WHAT THE EXERCISE ASKS
Every line of the records below that holds the word "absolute" should be copied out.

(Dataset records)
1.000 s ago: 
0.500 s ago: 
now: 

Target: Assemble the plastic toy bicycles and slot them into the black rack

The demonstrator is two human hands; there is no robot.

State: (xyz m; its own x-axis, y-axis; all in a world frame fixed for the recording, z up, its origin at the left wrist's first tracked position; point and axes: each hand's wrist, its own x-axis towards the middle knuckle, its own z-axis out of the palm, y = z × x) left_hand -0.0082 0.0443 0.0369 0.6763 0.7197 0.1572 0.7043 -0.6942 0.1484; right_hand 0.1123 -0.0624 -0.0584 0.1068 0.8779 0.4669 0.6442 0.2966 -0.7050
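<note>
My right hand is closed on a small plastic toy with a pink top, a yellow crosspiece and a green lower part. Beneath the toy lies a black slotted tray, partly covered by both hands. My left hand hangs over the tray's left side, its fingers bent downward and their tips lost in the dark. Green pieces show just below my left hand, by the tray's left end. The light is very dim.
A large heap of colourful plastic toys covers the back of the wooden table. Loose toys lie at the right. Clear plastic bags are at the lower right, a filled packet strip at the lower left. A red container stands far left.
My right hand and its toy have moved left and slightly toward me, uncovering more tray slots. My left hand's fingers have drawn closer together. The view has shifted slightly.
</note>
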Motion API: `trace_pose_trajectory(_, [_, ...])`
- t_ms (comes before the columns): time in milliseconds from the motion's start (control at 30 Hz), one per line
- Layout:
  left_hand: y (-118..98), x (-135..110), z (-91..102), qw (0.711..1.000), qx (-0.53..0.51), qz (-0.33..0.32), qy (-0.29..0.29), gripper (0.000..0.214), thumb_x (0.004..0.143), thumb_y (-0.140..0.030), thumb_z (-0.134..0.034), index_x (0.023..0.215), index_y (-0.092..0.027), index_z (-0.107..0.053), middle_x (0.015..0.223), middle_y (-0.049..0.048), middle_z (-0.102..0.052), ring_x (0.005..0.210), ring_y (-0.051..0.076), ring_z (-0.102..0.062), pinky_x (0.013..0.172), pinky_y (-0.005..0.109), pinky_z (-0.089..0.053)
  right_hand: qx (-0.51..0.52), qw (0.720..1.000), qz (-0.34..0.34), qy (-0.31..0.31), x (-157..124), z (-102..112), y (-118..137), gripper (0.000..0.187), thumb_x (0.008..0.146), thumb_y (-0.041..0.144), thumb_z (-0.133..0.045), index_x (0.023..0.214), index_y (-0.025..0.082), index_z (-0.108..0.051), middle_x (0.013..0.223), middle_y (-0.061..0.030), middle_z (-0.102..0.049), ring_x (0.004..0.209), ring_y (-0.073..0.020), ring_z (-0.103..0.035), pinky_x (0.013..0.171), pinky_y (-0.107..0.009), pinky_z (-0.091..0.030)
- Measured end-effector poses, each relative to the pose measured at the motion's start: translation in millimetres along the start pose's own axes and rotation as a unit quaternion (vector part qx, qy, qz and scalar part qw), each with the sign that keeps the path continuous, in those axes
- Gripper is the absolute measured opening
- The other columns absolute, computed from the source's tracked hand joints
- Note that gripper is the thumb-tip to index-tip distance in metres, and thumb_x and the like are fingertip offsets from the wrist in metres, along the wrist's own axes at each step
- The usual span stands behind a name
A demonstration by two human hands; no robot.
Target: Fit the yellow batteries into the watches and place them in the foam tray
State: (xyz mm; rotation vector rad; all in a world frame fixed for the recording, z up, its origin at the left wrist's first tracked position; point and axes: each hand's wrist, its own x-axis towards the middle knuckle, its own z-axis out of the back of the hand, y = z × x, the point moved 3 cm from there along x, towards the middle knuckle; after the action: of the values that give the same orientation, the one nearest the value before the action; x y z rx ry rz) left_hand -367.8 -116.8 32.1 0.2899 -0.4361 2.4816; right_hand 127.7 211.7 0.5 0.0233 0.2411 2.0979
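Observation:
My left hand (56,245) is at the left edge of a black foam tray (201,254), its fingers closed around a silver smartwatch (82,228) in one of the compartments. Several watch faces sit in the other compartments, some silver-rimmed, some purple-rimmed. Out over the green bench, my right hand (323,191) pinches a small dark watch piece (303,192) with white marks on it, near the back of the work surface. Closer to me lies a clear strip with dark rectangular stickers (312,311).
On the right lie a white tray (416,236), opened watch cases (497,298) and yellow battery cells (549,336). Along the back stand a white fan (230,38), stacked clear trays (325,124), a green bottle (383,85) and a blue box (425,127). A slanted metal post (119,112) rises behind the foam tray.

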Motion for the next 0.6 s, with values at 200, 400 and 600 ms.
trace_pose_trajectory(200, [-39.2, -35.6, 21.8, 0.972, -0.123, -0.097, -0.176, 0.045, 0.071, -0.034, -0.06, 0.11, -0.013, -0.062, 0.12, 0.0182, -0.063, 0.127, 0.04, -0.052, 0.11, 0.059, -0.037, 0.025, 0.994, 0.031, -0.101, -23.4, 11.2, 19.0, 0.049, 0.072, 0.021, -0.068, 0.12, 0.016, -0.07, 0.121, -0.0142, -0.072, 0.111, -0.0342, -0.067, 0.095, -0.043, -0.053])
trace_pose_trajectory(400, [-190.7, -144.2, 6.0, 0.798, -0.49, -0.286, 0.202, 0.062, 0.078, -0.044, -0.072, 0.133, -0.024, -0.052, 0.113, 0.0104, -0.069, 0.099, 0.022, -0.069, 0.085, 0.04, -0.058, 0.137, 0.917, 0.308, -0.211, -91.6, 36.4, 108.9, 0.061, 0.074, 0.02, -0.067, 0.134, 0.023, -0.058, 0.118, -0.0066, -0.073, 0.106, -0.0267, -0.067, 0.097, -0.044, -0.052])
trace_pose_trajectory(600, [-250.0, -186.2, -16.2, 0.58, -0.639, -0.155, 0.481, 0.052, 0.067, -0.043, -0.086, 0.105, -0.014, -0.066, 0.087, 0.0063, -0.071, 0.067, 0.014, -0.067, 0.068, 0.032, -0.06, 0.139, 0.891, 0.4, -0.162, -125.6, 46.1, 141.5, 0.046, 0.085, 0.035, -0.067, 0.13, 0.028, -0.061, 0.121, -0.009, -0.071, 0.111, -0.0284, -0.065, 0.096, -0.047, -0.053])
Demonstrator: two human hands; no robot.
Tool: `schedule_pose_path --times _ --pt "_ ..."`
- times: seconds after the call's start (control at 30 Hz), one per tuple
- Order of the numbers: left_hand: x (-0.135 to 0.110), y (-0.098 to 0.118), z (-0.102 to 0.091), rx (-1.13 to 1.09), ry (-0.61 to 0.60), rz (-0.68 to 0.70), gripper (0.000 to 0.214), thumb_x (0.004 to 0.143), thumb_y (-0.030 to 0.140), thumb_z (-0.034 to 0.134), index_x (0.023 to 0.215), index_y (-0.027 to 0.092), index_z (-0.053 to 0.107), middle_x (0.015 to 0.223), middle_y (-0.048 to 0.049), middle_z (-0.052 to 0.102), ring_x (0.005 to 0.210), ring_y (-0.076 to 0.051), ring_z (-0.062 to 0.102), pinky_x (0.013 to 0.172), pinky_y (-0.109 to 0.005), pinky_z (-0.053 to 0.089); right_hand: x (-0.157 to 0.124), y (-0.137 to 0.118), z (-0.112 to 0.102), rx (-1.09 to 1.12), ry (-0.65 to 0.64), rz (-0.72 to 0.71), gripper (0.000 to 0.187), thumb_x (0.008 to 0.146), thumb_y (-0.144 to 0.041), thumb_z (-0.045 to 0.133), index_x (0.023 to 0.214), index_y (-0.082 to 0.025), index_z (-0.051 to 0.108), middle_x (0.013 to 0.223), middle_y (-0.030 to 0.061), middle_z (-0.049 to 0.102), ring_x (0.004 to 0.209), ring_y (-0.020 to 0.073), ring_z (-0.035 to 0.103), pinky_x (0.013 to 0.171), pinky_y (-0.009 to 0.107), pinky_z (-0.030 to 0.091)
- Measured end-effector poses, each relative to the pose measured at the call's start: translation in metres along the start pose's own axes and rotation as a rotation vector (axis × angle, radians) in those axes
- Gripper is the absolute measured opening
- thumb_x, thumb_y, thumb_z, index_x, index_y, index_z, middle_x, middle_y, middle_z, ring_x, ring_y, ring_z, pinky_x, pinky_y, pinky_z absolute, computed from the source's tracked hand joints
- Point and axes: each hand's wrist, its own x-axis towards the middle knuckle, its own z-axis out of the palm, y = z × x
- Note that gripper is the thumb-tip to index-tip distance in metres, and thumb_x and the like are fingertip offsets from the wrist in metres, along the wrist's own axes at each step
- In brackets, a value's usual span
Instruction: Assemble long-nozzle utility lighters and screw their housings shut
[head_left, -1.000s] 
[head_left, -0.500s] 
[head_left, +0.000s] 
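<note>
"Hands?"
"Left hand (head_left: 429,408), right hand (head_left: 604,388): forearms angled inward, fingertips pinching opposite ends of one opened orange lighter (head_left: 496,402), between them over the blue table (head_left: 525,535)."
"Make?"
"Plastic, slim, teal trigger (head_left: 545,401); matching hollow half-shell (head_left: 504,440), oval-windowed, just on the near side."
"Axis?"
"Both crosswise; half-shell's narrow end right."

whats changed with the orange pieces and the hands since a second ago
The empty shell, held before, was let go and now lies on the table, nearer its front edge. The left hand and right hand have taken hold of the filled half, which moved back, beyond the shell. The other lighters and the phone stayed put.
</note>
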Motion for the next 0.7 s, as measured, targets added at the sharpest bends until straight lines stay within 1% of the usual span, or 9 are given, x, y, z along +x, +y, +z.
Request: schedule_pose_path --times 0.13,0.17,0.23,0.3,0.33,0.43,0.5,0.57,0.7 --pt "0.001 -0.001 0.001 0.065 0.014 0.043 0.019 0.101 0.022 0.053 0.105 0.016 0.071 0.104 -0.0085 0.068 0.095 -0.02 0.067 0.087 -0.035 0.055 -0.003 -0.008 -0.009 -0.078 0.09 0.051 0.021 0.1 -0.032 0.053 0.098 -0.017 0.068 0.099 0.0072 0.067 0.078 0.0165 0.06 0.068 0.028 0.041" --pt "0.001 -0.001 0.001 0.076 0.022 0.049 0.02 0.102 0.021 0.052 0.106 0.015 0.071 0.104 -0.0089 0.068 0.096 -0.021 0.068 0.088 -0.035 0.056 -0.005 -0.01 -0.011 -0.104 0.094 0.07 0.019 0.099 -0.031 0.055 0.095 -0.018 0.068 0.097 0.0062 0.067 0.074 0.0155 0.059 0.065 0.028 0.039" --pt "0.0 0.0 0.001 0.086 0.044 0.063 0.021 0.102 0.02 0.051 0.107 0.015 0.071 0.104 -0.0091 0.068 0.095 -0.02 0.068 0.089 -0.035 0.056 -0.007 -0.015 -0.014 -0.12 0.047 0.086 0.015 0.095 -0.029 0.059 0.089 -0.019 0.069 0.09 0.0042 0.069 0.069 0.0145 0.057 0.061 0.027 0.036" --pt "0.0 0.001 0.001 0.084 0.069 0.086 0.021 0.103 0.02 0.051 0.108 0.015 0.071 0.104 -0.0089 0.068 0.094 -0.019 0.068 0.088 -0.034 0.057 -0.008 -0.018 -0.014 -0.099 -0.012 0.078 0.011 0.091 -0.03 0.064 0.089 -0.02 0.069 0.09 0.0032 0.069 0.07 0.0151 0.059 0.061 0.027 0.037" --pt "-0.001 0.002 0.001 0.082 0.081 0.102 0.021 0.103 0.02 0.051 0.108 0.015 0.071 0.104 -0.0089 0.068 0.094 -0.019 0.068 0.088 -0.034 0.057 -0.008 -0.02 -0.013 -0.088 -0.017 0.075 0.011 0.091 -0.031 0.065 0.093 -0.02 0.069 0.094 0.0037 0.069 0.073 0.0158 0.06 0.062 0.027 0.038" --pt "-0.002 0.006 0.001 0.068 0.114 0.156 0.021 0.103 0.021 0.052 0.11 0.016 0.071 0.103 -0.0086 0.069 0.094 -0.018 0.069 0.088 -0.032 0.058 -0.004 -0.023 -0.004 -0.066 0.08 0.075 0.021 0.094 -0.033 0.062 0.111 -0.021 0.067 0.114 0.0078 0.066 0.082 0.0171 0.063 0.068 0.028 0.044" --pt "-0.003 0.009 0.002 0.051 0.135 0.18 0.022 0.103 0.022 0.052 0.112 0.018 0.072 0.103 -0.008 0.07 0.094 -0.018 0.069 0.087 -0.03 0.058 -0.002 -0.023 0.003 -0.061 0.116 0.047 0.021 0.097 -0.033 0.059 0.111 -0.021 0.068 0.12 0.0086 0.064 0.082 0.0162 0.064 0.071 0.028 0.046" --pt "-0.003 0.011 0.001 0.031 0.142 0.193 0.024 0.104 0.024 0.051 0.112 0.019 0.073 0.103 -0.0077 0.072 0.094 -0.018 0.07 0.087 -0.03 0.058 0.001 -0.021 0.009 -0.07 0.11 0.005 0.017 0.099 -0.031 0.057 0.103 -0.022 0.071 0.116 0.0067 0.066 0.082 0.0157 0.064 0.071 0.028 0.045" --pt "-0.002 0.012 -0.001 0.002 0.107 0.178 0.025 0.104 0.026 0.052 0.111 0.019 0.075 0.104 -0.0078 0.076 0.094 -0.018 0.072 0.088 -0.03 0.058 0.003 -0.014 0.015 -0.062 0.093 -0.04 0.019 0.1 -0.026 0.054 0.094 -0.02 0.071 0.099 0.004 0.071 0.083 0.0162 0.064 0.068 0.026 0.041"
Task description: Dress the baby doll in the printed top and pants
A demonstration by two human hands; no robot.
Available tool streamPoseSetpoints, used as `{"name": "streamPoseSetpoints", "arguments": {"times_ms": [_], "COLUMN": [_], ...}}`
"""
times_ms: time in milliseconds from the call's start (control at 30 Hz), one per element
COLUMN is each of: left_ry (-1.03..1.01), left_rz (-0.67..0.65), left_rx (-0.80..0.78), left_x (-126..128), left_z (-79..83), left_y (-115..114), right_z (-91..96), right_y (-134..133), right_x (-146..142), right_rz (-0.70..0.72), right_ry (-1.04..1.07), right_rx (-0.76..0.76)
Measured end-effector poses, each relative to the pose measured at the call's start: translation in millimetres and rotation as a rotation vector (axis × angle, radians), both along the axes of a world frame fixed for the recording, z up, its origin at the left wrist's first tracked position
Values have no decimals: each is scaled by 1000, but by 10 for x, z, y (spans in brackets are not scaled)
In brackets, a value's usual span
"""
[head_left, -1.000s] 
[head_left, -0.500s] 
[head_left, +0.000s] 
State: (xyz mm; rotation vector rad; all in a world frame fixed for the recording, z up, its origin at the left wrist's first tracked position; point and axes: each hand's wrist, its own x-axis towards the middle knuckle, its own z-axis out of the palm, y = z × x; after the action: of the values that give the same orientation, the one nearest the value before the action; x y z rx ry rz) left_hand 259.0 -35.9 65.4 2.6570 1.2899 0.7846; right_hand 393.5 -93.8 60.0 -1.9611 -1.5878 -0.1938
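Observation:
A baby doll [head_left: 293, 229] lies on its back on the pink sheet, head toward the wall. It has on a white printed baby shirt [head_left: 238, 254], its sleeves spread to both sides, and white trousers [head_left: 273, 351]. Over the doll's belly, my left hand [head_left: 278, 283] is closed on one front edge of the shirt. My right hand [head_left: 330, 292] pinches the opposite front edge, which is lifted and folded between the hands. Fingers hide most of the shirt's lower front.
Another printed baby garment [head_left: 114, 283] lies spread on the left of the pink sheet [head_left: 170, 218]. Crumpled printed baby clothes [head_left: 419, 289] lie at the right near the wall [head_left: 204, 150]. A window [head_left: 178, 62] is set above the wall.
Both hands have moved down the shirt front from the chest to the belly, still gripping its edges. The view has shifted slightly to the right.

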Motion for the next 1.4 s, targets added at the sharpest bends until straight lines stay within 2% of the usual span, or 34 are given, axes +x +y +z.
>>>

ANSWER SECTION
- Gripper is the absolute measured opening
- The other columns absolute, computed from the source's tracked hand joints
- Gripper is the absolute measured opening
- thumb_x, thumb_y, thumb_z, index_x, index_y, index_z, middle_x, middle_y, middle_z, ring_x, ring_y, ring_z, pinky_x, pinky_y, pinky_z absolute, computed from the source's tracked hand joints

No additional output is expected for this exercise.